Number Zero and Number Seven also found much to differ about in the diurnal flow. Wigginton watched from the sidelines. “Jobs had strong ideas about the way things should be done, and Scotty had the right way, which didn’t happen to be Jobs’s and there was the inevitable fight.” They differed over the way materials should be moved from one section to another, how the desks should be positioned, and what color laboratory benches should be ordered. Jobs wanted white because he felt it would be better for the technicians and engineers. Scott wanted gray because he knew those benches would be cheaper and easier to get. Gary Martin, the accountant, watched another spat shortly after he joined Apple. “They got into a roaring argument over who should sign some purchase orders. Jobs said, I got here quicker than you. I’ll sign them.’ Then Scotty said, I’ve got to sign them,’ and then he threatened to quit.”

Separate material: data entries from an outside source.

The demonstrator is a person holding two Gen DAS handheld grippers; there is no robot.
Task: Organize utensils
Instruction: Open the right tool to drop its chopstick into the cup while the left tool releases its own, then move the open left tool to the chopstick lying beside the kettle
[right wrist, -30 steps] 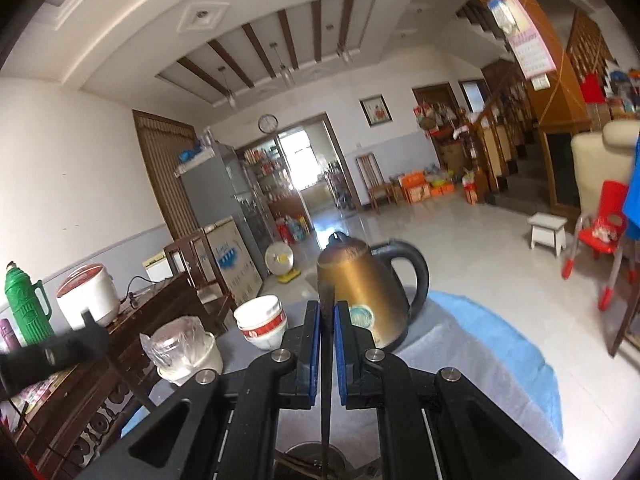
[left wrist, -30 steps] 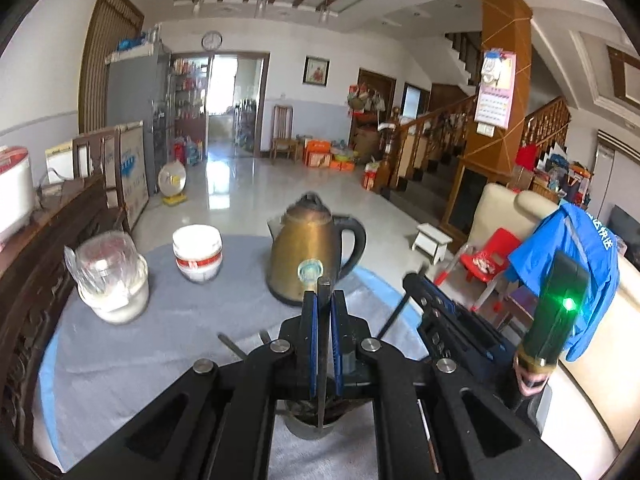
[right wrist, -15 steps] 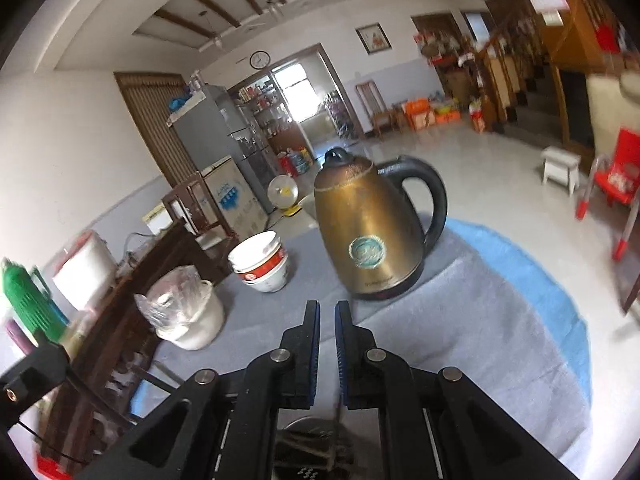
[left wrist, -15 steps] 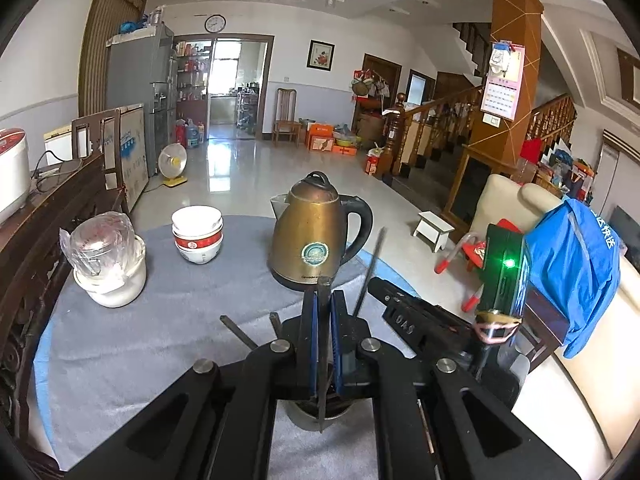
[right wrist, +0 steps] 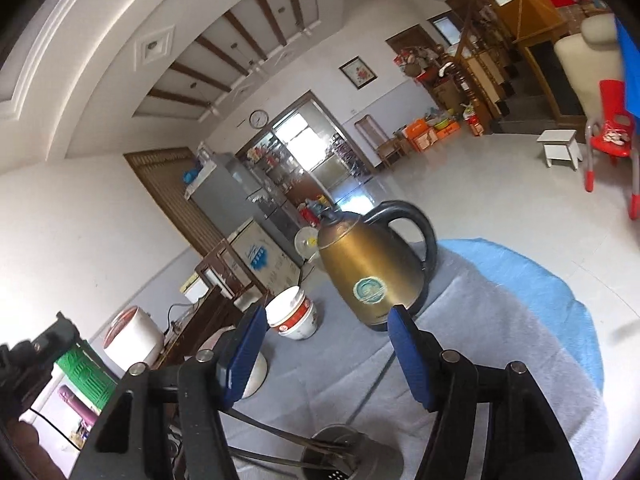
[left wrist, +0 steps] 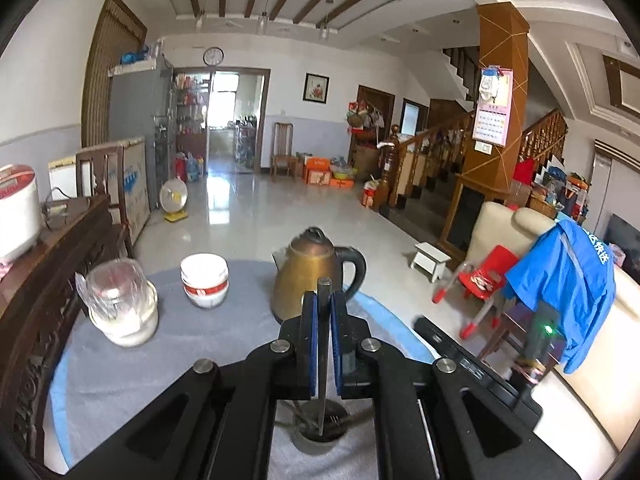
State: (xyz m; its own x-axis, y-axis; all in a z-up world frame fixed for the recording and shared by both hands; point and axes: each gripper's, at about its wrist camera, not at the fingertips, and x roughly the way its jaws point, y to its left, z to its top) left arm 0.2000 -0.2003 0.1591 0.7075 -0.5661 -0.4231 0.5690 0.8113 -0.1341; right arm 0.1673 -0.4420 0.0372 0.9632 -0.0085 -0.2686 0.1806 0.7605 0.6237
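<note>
Since a second ago the right gripper [right wrist: 328, 344] has dropped its utensil and its fingers have just been opening, now spread with nothing between them, while the left gripper [left wrist: 324, 344] has risen, fingers pinching a thin dark utensil [left wrist: 323, 360] upright above the metal holder [left wrist: 320, 432]. That holder [right wrist: 340, 452] already contains several slim utensils, perhaps chopsticks, on the grey-clothed counter [left wrist: 224, 344] near a brass kettle [left wrist: 312, 276], stacked bowls [left wrist: 204, 280] and a wrapped jar [left wrist: 120, 304].
</note>
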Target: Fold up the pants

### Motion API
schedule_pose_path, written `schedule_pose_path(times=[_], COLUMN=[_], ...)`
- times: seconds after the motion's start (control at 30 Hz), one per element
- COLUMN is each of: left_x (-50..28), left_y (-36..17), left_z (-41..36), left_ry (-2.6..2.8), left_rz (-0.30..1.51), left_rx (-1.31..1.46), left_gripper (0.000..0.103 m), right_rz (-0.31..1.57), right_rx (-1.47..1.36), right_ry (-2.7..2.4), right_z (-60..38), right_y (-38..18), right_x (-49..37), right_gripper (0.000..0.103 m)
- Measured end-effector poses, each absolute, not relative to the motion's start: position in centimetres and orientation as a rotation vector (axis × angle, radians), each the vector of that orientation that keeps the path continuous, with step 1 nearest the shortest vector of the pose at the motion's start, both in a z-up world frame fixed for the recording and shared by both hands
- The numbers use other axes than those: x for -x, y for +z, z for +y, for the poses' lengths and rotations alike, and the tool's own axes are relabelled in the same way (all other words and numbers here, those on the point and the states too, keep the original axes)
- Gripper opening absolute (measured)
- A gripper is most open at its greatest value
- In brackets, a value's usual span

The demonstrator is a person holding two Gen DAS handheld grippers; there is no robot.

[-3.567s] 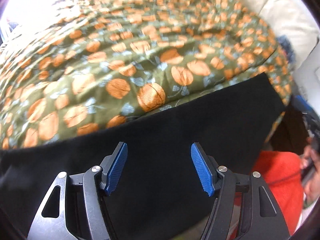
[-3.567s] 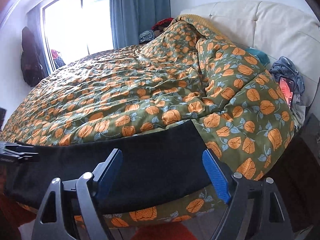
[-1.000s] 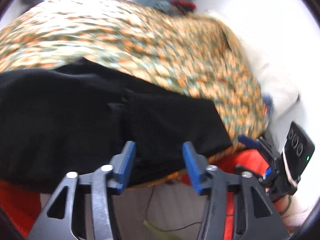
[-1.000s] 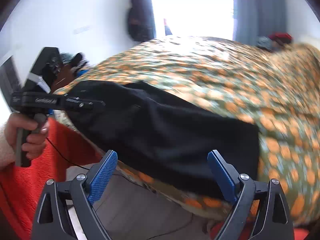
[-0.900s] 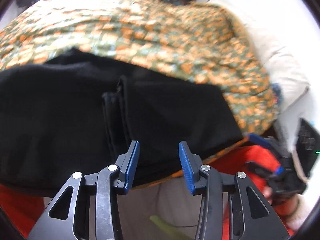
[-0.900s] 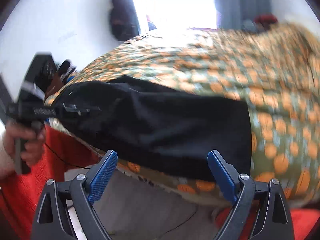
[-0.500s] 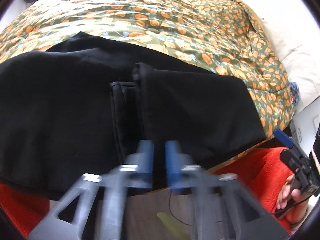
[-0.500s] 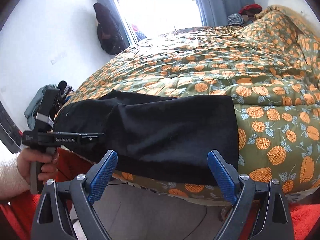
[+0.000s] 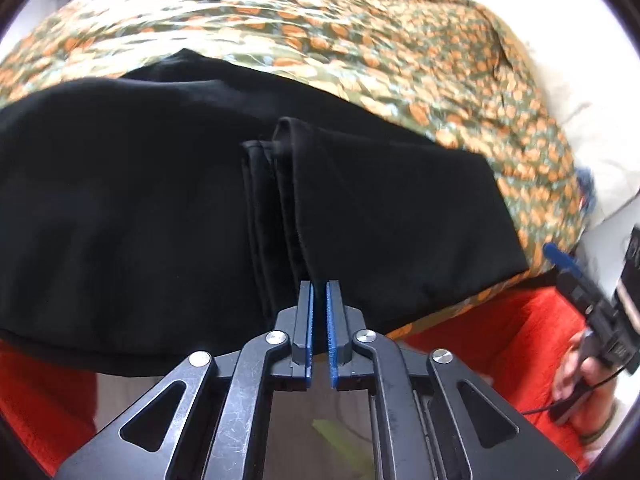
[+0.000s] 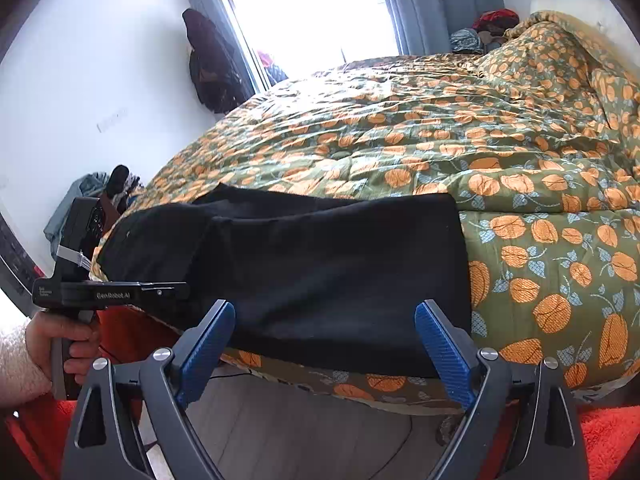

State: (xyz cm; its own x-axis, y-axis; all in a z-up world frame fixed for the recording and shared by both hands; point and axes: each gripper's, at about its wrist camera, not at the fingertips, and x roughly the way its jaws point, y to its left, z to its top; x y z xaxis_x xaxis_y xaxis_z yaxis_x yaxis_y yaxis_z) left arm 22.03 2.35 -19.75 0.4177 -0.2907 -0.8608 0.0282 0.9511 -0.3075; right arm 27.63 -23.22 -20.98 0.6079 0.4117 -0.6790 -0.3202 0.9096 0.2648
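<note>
The pants (image 9: 160, 208) are plain black and lie folded flat along the near edge of the quilt (image 10: 440, 128), their lower border hanging a little over that edge. One layer is laid across the other, so a stack of folded edges runs from the quilt's edge up toward its middle, roughly halfway along the garment. The end farthest from that seam is cut square, and the cloth there lies smooth.

Both black metal grippers, the left gripper (image 9: 319, 316) and the right gripper (image 10: 325, 350), carry ribbed blue fingers (image 10: 440, 350), silver screws and triangular cut-outs.
</note>
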Motion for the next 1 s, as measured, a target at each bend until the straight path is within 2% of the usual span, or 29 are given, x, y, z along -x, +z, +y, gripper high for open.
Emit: schedule_pose_path(times=[0.1, 0.13, 0.17, 0.2, 0.3, 0.33, 0.4, 0.43, 0.47, 0.53, 0.63, 0.77, 0.83, 0.9, 0.97, 1.0], left_x=[-21.6, -21.6, -21.7, -22.4, -24.5, -25.1, -25.8, -25.9, -25.8, -26.0, -26.0, -26.6, -26.6, -26.5, -26.6, -26.5], left_y=[-18.4, -17.9, -17.5, -17.5, -19.4, -20.2, -21.0, -21.0, -20.8, -19.7, -18.1, -19.5, -20.1, -20.1, -20.3, -20.4], left_z=[2.9, 3.3, 3.6, 3.9, 3.8, 3.6, 3.0, 2.7, 2.3, 1.4, 1.0, 3.2, 3.5, 3.0, 3.0, 3.1], left_ry=[-0.169, -0.163, -0.158, -0.151, -0.153, -0.147, -0.14, -0.152, -0.171, -0.219, -0.249, -0.195, -0.196, -0.192, -0.188, -0.188], left_rz=[1.091, 1.068, 1.049, 1.047, 1.128, 1.162, 1.177, 1.168, 1.156, 1.12, 1.066, 1.095, 1.097, 1.09, 1.09, 1.093], left_rx=[0.283, 0.294, 0.297, 0.291, 0.285, 0.278, 0.259, 0.252, 0.252, 0.26, 0.203, 0.22, 0.234, 0.21, 0.211, 0.219], left_gripper=[0.028, 0.04, 0.049, 0.049, 0.049, 0.041, 0.04, 0.03, 0.012, 0.008, 0.007, 0.007, 0.007, 0.008, 0.008, 0.008], right_rz=[0.812, 0.81, 0.811, 0.814, 0.825, 0.825, 0.82, 0.815, 0.81, 0.8, 0.791, 0.754, 0.834, 0.93, 1.076, 1.173], right_rx=[-0.109, -0.11, -0.115, -0.12, -0.143, -0.148, -0.155, -0.158, -0.162, -0.185, -0.262, -0.403, -0.538, -0.639, -0.614, -0.573], right_ry=[0.429, 0.428, 0.424, 0.421, 0.415, 0.413, 0.409, 0.407, 0.405, 0.399, 0.389, 0.453, 0.547, 0.568, 0.497, 0.463], right_z=[-23.0, -23.1, -23.2, -23.3, -23.7, -23.8, -23.9, -24.0, -24.1, -24.7, -26.5, -29.7, -30.6, -31.1, -30.8, -30.6], right_y=[-21.0, -21.0, -21.1, -21.2, -21.5, -21.5, -21.4, -21.2, -21.1, -20.9, -20.2, -17.7, -18.4, -21.2, -25.2, -27.4], right_x=[-27.5, -27.4, -27.5, -27.5, -27.9, -27.9, -27.9, -27.8, -27.8, -27.8, -28.8, -33.0, -36.1, -38.7, -40.4, -41.1], right_gripper=[0.091, 0.091, 0.091, 0.091, 0.091, 0.091, 0.091, 0.091, 0.091, 0.091, 0.091, 0.091, 0.09, 0.085, 0.075, 0.056])
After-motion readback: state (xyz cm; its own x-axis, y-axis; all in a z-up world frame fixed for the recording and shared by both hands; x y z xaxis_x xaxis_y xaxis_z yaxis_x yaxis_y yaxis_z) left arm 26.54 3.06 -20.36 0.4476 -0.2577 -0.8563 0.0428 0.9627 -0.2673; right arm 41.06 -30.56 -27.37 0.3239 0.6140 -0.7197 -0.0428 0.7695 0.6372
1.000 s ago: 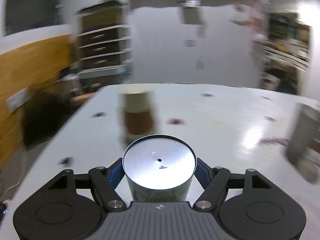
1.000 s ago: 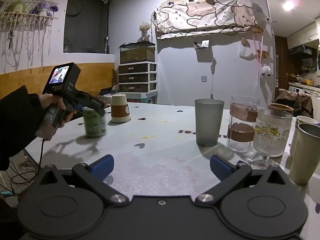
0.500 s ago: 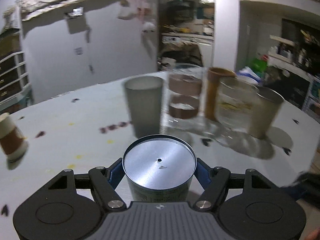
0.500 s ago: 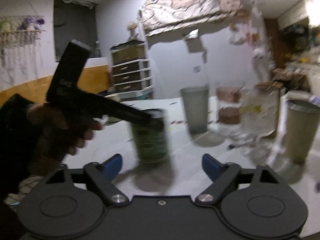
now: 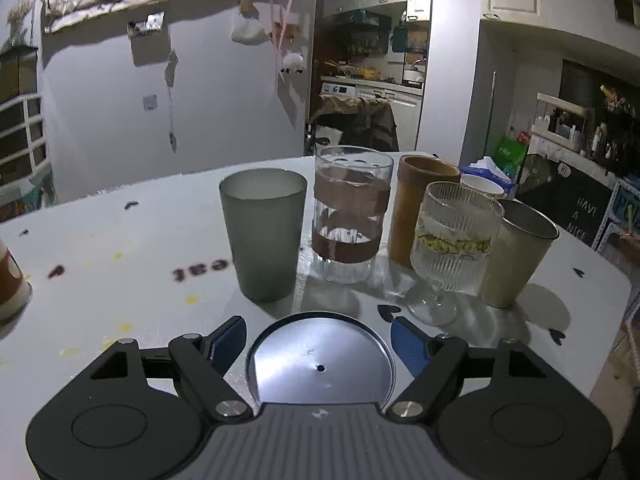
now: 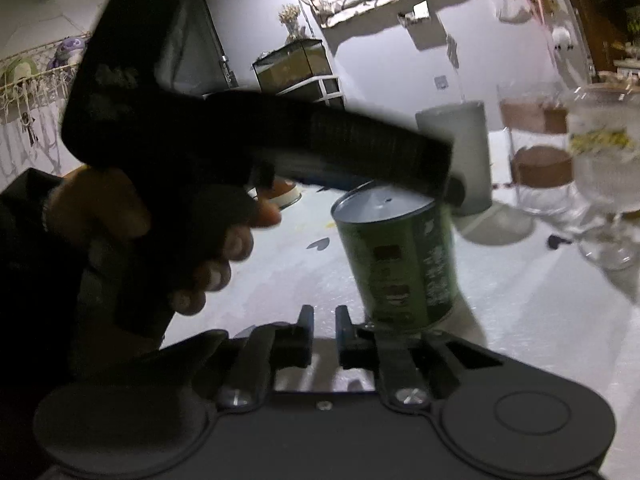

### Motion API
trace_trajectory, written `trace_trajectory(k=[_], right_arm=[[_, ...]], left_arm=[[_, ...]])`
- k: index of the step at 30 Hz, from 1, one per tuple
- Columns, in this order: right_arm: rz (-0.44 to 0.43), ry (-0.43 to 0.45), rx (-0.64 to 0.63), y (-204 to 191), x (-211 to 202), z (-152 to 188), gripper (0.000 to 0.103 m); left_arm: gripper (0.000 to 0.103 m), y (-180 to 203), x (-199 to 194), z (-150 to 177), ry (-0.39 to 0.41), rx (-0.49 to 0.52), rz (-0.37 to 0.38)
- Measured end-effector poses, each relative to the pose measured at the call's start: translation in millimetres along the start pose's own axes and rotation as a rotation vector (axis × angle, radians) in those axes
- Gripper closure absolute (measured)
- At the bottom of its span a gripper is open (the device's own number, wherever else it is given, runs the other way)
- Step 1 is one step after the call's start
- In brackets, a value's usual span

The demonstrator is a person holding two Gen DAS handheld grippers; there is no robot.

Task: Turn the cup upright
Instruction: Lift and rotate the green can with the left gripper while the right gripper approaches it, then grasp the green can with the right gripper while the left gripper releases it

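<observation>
A green cup [image 6: 398,264] with a flat silver base [image 5: 320,364] stands upside down on the white table [image 5: 120,280]. My left gripper [image 5: 320,340] sits over it with a blue pad on each side of the base; the pads look slightly apart from it, so it is open. In the right wrist view the left gripper's black body [image 6: 260,144] and the hand cross above the cup. My right gripper [image 6: 323,334] is shut and empty, its fingertips close together just left of the cup's bottom.
Behind the cup stand a frosted grey tumbler [image 5: 262,236], a glass with brown bands [image 5: 350,216], a brown cup [image 5: 420,208], a ribbed stemmed glass [image 5: 452,244] and a metal cup [image 5: 516,252]. A paper cup [image 5: 10,284] is at the left edge.
The left gripper carried the upside-down cup to the right and set it near the row of cups; its pads have eased apart. The right gripper closed and moved in beside the cup.
</observation>
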State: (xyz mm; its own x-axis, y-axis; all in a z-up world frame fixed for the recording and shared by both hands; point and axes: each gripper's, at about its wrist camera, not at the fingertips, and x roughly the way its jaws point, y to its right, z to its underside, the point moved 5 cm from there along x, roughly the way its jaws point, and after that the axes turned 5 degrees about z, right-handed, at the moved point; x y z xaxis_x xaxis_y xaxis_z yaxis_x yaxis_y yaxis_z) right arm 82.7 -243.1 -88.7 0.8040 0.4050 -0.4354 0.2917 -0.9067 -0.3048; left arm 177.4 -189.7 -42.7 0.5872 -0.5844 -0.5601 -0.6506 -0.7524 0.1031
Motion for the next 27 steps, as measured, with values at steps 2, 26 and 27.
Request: trace_trajectory(k=[2, 26, 27], right_arm=[[-0.006, -0.016, 0.022, -0.4, 10.5, 2.0, 0.095], [0.295, 0.028, 0.187, 57.9, -22.3, 5.1, 0.061], [0.31, 0.03, 0.203, 58.7, -28.1, 3.4, 0.055]], left_arm=[[0.029, 1.0, 0.4, -0.2, -0.001, 0.0, 0.004], [0.03, 1.9, -55.9, 71.5, -0.013, -0.027, 0.019], [0.03, 1.7, -56.3, 71.8, -0.01, -0.028, 0.019]])
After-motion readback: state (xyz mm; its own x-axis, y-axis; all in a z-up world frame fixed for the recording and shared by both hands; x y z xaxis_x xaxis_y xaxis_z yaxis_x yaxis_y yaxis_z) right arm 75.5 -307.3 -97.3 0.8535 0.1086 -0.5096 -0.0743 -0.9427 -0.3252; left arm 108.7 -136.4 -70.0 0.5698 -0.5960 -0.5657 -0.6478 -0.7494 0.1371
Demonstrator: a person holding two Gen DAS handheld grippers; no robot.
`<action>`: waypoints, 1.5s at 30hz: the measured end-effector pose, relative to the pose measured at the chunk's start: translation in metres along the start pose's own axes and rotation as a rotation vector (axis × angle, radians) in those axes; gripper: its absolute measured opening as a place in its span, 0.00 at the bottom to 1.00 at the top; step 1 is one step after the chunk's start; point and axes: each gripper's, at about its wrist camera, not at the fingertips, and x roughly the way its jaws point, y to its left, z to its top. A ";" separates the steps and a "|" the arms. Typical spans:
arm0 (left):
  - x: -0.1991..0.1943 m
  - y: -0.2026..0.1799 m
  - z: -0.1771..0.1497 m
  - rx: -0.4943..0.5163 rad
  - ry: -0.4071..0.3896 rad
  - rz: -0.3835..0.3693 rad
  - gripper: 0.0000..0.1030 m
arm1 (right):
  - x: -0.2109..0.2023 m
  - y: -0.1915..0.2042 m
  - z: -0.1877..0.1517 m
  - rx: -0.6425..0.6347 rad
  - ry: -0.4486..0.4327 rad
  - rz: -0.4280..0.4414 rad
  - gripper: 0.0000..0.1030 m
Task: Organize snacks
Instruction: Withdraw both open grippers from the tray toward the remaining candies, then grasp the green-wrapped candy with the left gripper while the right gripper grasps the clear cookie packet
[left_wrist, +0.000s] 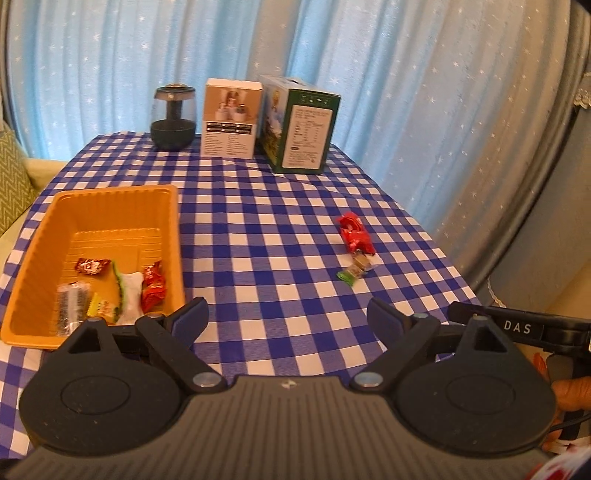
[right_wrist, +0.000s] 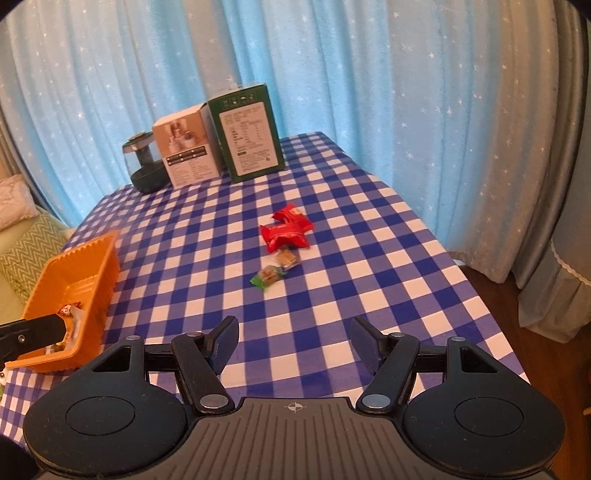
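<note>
Left hand-held gripper (left_wrist: 288, 314) view alone shows tray (left_wrist: 40, 236) contents.

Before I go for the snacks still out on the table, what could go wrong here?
The red packets overlap, with two small candies right beside them, so the open right gripper may grab several at once or flick one away. The orange tray sits close to the table's left edge and a hard drop could nudge it. The left gripper hovers by the tray, so the two grippers could bump there.
</note>
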 end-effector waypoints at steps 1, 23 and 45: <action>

In the quieter moments following Scott’s arrival Jobs looked after purchasing and some of the fixtures and continued to press for quality. When an IBM salesman delivered a blue Selectric typewriter instead of the neutral color he had specified, Jobs erupted. When the phone company failed to install the ivory-colored telephones Jobs had ordered, he complained until they were changed. As he arranged delivery schedules and payment terms, Jobs humiliated a lot of suppliers. Gary Martin watched. “He was very obnoxious to them. He had to get the lowest price they had. He’d call them on the phone and say, That’s not good enough. You better sharpen your pencil.’ We were all asking. ‘How can you treat another human being like that?’”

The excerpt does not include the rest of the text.